[TASK OBJECTIVE]
Below are records; reproduce exactly the lines from the one that has "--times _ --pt" through the one that has "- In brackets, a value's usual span", ends included, and nothing more.
(Beginning of EXTRACTED MATERIAL)
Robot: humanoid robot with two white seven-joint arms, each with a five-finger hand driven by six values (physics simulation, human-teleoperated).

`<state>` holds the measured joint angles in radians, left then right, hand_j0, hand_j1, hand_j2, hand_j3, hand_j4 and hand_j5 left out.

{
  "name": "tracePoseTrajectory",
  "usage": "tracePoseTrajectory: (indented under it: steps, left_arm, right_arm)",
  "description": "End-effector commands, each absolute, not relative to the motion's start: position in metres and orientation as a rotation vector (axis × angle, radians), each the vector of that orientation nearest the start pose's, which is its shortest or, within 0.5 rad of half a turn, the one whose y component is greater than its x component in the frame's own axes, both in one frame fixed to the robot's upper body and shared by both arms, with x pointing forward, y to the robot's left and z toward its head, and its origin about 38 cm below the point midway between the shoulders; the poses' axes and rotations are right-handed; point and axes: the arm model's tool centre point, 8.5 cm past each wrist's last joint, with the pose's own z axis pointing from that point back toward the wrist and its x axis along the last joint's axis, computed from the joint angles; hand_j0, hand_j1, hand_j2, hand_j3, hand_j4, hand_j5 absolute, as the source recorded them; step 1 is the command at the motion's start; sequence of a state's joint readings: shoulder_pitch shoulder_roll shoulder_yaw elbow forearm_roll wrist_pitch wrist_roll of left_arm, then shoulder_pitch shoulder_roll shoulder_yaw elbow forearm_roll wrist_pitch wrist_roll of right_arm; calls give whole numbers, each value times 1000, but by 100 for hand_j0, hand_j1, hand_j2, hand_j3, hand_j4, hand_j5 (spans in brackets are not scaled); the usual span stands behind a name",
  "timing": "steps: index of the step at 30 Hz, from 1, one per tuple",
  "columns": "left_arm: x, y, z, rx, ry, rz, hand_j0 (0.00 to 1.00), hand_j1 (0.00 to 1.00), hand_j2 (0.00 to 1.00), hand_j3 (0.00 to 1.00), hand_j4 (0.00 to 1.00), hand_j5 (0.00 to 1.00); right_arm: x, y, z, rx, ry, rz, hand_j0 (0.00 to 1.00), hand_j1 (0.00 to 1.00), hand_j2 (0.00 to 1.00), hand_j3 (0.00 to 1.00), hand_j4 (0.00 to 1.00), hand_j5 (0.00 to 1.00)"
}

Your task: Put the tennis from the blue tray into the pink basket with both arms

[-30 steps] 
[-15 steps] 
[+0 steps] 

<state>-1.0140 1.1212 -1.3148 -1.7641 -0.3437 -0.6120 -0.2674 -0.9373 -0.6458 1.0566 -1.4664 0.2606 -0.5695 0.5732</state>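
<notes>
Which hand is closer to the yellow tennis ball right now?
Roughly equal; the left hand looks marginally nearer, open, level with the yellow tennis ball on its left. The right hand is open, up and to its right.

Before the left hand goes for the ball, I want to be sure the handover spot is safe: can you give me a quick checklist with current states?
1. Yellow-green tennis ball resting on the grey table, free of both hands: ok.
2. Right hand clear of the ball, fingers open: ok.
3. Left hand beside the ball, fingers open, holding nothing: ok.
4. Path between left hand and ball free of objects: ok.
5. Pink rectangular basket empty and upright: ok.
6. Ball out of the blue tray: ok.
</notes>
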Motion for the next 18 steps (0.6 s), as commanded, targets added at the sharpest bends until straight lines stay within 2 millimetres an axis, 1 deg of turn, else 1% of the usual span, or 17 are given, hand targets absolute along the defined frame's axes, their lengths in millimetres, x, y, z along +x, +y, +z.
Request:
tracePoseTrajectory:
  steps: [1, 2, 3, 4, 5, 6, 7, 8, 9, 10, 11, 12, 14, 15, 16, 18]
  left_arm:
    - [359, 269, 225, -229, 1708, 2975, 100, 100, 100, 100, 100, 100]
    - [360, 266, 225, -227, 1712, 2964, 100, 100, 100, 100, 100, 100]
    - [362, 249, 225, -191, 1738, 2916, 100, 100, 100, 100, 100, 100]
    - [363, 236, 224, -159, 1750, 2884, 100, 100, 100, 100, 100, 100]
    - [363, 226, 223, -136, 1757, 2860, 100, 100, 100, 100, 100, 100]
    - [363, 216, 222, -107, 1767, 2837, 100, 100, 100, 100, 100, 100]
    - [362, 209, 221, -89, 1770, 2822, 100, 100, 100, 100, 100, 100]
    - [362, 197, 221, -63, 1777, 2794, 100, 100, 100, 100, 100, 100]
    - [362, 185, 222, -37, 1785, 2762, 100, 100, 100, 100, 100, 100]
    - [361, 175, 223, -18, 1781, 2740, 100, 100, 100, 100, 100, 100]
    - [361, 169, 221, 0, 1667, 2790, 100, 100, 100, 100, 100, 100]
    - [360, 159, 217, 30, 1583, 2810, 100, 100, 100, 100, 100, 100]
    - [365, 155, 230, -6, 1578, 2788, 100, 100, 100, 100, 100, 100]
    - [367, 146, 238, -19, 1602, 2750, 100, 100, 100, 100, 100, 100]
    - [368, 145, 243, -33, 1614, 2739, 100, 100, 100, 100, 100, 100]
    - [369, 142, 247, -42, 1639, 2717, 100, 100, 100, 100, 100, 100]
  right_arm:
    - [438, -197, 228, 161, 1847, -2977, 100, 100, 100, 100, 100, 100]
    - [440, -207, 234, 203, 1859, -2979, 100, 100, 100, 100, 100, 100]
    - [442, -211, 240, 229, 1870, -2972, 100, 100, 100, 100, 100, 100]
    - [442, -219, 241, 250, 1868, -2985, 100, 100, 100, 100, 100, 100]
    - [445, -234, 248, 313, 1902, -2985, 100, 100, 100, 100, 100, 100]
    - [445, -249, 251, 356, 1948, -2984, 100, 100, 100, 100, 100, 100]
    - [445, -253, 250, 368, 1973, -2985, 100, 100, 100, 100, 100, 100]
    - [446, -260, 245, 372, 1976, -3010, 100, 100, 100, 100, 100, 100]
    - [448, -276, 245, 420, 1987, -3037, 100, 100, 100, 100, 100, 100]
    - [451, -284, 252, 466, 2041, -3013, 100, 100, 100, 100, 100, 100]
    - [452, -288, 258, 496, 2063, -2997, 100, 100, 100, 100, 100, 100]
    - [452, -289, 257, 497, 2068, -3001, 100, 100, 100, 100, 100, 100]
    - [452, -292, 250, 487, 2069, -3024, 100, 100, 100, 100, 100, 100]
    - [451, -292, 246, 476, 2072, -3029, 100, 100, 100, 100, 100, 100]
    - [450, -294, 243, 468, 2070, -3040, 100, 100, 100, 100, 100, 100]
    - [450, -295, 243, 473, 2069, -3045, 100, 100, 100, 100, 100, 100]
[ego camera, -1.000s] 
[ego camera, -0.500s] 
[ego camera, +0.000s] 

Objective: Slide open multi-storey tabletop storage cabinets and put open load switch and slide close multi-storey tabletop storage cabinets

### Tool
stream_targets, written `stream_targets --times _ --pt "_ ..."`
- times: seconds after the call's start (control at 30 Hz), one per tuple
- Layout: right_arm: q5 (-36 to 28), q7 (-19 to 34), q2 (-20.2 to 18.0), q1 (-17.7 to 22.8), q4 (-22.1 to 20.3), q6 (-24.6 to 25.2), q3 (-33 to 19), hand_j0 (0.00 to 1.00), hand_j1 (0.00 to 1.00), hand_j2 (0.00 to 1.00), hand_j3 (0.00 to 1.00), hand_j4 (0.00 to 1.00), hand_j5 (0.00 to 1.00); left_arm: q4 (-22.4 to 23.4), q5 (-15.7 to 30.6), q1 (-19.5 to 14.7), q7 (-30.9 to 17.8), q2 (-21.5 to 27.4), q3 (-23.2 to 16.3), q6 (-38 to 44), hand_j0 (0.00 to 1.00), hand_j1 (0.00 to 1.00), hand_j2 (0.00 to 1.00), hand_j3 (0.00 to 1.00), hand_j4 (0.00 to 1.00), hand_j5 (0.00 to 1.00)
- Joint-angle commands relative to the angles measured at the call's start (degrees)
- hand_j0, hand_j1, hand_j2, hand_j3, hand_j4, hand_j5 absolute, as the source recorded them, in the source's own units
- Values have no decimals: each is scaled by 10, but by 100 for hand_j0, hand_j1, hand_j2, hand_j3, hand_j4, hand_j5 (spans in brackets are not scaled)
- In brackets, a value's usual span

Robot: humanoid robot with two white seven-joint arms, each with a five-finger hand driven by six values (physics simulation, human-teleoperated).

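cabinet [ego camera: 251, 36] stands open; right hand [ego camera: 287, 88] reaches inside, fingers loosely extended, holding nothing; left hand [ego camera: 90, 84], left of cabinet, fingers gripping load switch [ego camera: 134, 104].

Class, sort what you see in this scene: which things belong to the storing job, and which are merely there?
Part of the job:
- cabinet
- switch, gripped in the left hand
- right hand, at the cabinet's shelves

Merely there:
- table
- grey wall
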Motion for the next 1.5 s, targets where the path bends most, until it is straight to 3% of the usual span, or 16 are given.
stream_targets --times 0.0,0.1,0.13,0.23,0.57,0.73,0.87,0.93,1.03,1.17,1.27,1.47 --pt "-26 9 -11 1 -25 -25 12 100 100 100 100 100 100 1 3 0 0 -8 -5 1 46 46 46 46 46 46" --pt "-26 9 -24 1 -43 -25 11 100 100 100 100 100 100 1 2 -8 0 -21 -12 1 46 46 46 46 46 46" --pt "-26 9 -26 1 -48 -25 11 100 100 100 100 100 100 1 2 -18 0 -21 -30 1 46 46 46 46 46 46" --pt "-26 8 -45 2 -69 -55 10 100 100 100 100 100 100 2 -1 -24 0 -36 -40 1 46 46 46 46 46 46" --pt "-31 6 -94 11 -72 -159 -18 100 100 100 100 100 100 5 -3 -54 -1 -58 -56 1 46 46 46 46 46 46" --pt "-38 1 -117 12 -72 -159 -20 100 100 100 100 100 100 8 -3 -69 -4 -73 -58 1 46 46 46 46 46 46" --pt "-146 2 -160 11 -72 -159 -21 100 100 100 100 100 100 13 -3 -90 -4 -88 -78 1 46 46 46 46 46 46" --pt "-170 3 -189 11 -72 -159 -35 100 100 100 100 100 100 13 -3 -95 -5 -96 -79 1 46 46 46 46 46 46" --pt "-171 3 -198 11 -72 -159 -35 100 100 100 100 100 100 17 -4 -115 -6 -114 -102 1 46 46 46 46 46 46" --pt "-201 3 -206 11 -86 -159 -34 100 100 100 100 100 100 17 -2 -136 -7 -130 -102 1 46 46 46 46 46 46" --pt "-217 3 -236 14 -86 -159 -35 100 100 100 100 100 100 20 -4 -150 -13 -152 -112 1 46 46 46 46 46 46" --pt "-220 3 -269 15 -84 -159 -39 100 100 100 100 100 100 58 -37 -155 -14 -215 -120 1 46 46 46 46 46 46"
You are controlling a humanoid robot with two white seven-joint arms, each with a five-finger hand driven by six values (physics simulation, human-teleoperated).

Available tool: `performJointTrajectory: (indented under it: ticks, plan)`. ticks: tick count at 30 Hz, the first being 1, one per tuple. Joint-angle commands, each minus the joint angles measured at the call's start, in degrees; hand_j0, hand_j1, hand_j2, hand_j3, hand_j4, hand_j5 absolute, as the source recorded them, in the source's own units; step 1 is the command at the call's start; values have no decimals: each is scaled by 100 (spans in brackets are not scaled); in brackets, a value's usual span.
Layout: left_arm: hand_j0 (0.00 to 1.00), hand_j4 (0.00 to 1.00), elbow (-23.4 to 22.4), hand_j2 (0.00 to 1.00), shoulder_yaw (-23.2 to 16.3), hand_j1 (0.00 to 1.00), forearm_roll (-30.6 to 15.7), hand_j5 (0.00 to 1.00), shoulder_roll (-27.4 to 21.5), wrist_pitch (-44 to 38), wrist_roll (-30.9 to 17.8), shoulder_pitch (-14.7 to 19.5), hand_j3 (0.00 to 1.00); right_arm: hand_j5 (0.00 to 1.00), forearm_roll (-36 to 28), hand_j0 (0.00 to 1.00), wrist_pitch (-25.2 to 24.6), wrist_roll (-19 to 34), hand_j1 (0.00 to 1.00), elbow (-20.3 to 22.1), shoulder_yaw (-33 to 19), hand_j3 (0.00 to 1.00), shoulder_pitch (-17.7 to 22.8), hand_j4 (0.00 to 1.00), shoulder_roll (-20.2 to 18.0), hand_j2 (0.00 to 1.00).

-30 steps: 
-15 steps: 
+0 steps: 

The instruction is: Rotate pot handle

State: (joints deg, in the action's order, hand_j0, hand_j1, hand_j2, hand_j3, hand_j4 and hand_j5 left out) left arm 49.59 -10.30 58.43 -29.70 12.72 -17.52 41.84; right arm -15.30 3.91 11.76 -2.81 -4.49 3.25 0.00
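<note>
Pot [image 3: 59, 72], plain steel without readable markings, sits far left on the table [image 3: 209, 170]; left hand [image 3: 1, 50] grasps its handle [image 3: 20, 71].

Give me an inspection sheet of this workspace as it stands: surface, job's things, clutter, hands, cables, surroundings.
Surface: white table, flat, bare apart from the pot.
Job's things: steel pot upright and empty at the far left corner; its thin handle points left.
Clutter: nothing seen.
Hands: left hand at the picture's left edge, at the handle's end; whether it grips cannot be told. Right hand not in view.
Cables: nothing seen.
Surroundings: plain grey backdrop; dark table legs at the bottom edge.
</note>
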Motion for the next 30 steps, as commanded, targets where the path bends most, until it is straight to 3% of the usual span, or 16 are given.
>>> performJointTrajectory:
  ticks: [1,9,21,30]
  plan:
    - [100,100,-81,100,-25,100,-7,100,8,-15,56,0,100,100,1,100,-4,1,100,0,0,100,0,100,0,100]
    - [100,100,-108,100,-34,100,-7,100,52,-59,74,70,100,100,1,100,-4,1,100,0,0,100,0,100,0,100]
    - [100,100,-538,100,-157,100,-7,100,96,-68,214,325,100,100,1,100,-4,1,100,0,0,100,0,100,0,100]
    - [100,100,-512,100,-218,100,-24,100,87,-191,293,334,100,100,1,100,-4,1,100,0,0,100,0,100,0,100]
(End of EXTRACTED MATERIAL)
[TASK ANSWER]
stream_targets, written `stream_targets --times _ --pt "_ ..."`
- times: seconds after the call's start (control at 30 Hz), one per tuple
- Layout: right_arm: q5 (-36 to 28), q7 (-19 to 34), q2 (-20.2 to 18.0), q1 (-17.7 to 22.8), q4 (-22.1 to 20.3), q6 (-24.6 to 25.2), q3 (-33 to 19), hand_j0 (0.00 to 1.00), hand_j1 (0.00 to 1.00), hand_j2 (0.00 to 1.00), hand_j3 (0.00 to 1.00), hand_j4 (0.00 to 1.00), hand_j5 (0.00 to 1.00); left_arm: q4 (-22.4 to 23.4), q5 (-15.7 to 30.6), q1 (-19.5 to 14.7), q7 (-30.9 to 17.8), q2 (-21.5 to 27.4), q3 (-23.2 to 16.3), q6 (-38 to 44), hand_j0 (0.00 to 1.00), hand_j1 (0.00 to 1.00), hand_j2 (0.00 to 1.00), hand_j3 (0.00 to 1.00), hand_j4 (0.00 to 1.00), hand_j5 (0.00 to 1.00)
- Joint-angle commands relative to the angles measured at the call's start (degrees)
- hand_j0, hand_j1, hand_j2, hand_j3, hand_j4, hand_j5 absolute, as the source recorded them, in the source's own units
- Values have no decimals: each is scaled by 10, but by 100 for hand_j0, hand_j1, hand_j2, hand_j3, hand_j4, hand_j5 (spans in brackets are not scaled)
- In brackets, a value's usual span

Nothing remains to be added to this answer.